• [What is being asked] Only some lines are wanted. Transcribe, exactly, the lines below from the line with "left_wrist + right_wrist" up to and including the line with "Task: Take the".

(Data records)
◇ ◇ ◇ ◇ ◇

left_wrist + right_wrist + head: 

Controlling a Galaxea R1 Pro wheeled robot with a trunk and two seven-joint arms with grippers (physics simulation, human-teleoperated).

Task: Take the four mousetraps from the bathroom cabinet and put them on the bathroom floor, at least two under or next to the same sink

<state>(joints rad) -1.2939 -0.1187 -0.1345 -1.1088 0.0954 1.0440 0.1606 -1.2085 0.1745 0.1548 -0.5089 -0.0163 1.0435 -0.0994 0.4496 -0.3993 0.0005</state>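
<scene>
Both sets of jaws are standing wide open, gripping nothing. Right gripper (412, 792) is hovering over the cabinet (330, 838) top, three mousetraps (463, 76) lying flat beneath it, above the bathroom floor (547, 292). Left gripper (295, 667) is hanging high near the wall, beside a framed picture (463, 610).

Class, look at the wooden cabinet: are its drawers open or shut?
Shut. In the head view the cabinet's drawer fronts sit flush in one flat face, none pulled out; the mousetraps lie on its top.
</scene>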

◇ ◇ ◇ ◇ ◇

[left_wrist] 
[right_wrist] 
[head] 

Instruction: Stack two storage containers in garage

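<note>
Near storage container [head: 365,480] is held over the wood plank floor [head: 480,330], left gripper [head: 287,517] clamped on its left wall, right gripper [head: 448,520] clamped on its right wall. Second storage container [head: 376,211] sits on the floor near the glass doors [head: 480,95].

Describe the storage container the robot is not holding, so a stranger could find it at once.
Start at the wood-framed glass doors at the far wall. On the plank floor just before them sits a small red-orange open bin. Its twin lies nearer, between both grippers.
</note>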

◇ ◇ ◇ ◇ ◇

• [Result for this exercise]
left_wrist + right_wrist + head: 

Controlling a Galaxea R1 Pro wheeled robot with a trunk and two seven-joint arms with grippers (physics simulation, human-teleoperated).

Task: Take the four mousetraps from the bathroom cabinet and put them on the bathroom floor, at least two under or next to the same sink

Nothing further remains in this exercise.